MPI partitions and worker groups¶
To use MPI parallelization with simsopt, you must install the mpi4py package.
MPI simsopt programs can generally be launched using mpirun
or
mpiexec
, e.g.
mpiexec -n 32 ./name_of_your_python_driver_script
where 32 can be replaced by the number of processors you want to use. There may be specific instructions to run MPI programs on your HPC system, so consult the documentation for your system.
Given a set of \(M\) MPI processes, an optimization problem can be parallelized in different ways. At one extreme, all \(M\) processes could work together on each evaluation of the objective function, with the optimization algorithm itself only initiating a single evaluation of the objective function \(f\) at a time. At the other extreme, the optimization algorithm could request \(M\) evaluations of \(f\) all at once, with each evaluation performed by a single processor. This type of parallelization can be useful for instance when finite differences are used to evaluate gradients. Or, both types of parallelization could be used at the same time. To allow all of these types of parallelization, simsopt uses the concepts of worker groups and MPI partitions.

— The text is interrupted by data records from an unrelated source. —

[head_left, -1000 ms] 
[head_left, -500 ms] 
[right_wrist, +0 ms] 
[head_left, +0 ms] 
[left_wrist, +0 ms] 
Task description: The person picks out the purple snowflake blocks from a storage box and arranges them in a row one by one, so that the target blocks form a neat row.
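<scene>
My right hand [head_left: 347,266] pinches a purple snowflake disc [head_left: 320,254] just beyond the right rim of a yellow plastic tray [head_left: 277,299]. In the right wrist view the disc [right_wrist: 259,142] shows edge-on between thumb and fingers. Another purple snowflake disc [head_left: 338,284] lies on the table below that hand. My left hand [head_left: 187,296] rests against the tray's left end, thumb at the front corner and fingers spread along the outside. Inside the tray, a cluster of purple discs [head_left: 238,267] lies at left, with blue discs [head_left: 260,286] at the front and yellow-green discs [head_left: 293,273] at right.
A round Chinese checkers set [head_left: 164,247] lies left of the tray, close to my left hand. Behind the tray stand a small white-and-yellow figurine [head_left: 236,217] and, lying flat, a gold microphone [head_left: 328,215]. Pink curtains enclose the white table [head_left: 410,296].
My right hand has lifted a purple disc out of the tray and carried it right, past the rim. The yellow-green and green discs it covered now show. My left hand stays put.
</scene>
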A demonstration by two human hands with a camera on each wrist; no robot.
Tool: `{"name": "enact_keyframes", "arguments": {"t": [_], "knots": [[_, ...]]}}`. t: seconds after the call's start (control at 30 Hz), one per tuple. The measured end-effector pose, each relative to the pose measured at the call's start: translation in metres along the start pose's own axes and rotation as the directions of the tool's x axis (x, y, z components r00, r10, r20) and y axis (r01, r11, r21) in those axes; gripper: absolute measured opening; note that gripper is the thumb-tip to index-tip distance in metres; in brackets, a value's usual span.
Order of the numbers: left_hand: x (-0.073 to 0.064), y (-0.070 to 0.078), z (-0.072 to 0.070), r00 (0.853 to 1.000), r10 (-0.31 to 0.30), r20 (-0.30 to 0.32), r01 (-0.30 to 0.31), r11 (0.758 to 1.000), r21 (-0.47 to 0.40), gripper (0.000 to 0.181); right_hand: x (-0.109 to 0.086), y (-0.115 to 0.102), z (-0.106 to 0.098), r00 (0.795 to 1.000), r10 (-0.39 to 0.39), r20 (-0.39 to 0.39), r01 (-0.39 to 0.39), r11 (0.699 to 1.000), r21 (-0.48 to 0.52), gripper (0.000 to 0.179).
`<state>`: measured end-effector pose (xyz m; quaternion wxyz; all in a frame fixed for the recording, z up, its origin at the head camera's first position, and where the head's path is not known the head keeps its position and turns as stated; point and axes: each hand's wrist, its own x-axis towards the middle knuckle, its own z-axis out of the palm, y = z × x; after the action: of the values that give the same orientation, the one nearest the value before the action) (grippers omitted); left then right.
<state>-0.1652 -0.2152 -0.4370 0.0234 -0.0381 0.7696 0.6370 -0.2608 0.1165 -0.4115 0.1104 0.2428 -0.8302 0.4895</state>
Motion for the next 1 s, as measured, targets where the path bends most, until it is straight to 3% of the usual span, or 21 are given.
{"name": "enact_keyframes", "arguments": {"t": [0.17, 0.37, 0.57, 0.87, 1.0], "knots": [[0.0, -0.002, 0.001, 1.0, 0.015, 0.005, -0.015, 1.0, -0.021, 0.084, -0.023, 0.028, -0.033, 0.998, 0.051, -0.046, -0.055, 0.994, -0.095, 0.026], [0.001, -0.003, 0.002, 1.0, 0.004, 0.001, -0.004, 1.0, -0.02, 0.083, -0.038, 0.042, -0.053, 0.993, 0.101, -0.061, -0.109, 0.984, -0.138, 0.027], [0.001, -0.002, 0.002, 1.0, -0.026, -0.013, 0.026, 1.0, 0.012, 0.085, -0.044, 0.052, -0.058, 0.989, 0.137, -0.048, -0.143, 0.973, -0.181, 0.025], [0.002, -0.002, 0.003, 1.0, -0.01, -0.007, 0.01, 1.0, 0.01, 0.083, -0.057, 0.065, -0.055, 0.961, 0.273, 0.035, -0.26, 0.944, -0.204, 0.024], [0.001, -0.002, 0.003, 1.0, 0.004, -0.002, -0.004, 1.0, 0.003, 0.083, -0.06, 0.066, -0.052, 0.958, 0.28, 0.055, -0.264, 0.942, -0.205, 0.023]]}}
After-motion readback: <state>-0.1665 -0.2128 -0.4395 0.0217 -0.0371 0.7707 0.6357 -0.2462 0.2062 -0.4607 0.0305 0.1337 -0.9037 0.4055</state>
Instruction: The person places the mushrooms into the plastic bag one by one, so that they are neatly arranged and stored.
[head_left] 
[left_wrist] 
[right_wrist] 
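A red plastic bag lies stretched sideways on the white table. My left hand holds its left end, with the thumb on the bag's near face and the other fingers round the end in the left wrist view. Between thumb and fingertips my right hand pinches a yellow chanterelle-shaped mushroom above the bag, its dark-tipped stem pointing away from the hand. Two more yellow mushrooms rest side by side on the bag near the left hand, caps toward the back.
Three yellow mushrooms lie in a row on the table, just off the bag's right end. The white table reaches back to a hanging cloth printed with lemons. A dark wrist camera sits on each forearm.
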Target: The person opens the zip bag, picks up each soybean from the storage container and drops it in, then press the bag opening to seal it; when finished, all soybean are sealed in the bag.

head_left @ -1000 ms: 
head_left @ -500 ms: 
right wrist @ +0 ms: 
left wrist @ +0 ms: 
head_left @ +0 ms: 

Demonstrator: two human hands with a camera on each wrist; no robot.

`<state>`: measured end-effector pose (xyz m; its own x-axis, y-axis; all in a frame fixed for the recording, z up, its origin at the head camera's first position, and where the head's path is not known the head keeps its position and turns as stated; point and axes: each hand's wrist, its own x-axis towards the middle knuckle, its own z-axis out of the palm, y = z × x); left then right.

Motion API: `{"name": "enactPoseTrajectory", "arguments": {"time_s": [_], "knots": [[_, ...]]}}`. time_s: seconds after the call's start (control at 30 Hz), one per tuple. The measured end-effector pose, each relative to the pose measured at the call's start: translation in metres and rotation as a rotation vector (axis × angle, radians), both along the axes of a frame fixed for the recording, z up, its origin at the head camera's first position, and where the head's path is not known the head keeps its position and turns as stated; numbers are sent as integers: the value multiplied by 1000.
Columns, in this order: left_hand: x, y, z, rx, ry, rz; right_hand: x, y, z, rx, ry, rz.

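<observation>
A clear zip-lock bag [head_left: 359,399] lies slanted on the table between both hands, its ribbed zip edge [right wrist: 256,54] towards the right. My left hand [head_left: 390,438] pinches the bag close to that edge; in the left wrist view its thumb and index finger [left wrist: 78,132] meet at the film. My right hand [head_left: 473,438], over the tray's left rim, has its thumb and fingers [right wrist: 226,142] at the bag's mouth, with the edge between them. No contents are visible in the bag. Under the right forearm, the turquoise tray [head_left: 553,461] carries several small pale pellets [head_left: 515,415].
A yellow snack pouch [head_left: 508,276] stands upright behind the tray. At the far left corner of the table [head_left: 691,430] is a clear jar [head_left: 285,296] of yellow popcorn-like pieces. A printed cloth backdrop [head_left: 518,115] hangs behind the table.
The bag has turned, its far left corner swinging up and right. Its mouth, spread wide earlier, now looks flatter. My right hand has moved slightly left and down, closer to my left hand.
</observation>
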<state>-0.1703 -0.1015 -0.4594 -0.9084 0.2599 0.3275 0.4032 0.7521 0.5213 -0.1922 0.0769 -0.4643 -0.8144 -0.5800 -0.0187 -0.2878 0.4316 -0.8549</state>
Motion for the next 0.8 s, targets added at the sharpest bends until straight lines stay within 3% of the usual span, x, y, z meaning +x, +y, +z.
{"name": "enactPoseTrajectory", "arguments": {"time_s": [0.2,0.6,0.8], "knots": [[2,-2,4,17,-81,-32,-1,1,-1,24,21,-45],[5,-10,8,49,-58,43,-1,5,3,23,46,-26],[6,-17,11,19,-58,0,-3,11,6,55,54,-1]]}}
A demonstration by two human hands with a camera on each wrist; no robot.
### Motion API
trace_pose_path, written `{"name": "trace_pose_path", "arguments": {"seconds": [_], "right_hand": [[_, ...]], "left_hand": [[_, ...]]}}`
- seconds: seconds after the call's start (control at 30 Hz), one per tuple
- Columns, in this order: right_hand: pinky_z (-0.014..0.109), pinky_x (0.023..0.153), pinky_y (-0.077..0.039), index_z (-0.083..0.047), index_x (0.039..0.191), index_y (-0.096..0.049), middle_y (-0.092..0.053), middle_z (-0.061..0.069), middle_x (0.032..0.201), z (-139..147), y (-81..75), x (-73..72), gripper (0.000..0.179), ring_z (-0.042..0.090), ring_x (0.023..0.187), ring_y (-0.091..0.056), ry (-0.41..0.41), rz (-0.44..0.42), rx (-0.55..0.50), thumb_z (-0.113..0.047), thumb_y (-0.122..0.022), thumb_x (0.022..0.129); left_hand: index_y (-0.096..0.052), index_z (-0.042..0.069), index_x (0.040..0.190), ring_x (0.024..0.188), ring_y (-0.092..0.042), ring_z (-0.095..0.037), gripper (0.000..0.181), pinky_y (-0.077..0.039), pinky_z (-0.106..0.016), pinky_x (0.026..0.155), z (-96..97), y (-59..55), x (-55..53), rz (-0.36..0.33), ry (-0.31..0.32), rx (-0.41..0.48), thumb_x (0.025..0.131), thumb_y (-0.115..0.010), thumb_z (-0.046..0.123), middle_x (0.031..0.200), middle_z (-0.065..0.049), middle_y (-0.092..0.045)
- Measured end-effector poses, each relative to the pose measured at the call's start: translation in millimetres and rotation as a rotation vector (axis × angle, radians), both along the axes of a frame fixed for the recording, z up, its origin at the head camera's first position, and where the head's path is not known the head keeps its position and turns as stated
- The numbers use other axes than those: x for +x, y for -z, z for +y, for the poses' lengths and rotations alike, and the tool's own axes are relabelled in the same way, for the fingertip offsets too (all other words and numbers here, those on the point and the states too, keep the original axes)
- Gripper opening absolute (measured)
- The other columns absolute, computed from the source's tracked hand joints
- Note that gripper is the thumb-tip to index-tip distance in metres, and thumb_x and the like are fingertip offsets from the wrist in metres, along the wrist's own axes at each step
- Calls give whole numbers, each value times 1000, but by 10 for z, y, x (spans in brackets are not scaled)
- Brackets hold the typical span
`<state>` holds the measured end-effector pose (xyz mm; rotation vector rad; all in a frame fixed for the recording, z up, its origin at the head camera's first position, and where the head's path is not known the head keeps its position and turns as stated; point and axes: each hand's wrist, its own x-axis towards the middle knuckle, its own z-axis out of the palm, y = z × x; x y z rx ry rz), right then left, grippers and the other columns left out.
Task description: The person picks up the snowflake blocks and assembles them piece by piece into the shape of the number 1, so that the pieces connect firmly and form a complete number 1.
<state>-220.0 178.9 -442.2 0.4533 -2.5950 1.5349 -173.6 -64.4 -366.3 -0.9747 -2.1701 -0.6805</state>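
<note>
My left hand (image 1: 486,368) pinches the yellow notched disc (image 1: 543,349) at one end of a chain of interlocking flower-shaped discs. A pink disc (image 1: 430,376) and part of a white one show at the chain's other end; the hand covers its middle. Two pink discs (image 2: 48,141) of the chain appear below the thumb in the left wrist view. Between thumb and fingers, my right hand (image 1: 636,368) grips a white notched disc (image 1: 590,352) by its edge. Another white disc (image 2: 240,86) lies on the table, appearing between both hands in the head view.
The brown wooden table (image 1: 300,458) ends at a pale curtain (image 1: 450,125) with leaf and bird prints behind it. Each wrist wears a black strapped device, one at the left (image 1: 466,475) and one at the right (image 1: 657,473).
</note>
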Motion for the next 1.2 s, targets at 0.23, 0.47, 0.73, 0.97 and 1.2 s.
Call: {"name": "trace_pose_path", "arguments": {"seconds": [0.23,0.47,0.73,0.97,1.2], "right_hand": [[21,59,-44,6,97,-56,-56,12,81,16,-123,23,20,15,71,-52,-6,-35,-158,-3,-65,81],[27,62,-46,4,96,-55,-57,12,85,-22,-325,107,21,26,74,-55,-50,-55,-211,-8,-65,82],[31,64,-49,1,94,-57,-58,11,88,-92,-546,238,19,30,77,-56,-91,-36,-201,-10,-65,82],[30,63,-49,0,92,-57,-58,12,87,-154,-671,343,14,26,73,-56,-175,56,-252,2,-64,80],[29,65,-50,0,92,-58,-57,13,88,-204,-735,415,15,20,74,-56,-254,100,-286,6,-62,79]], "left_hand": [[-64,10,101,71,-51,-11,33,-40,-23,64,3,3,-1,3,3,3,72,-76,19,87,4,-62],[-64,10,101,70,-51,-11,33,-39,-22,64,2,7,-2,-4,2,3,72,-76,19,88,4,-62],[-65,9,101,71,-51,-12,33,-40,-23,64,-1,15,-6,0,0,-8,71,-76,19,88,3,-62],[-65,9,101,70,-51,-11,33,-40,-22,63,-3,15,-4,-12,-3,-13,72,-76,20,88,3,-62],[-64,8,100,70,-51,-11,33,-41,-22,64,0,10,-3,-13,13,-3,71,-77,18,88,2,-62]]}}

A worker group is a set of MPI processes that works together to
evaluate the objective function. An MPI partition is a division of
the total set of \(M\) MPI processors into one or more worker
groups. If there are \(W\) worker groups, each group has
approximately \(M/W\) processors (approximate because one may need to
round up or down.) Simsopt has a class
simsopt.util.MpiPartition
to manage this division of
processors into worker groups. Each MPI-aware simsopt object, such as
simsopt.mhd.Vmec
, keeps an instance of MpiPartition
which can be set from its constructor. The number of worker
groups can be set by an argument to MpiPartition
.
For instance, to tell a Vmec object to use four worker groups, one could write
from simsopt.mhd import Vmec
from simsopt.util import MpiPartition
# NOTE: We don't have to specify the submodules most of the times
mpi = MpiPartition(4)
equil = Vmec("input.li383_low_res", mpi=mpi)
The same MpiPartition
instance should be passed to the solver:
# ... code to define an optimization problem "prob" ...
from simsopt.solve import least_squares_mpi_solve
least_squares_mpi_solve(prob, mpi, grad=True)
Many optimization algorithms that do not use derivatives do not
support concurrent evaluations of the objective. In this case, the
number of worker groups, \(W\), should be equal to 1. Any algorithm that
uses derivatives, such as Levenberg-Marquardt, can take advantage of
multiple worker groups to evaluate derivatives by finite
differences. If the number of parameters (i.e. independent variables)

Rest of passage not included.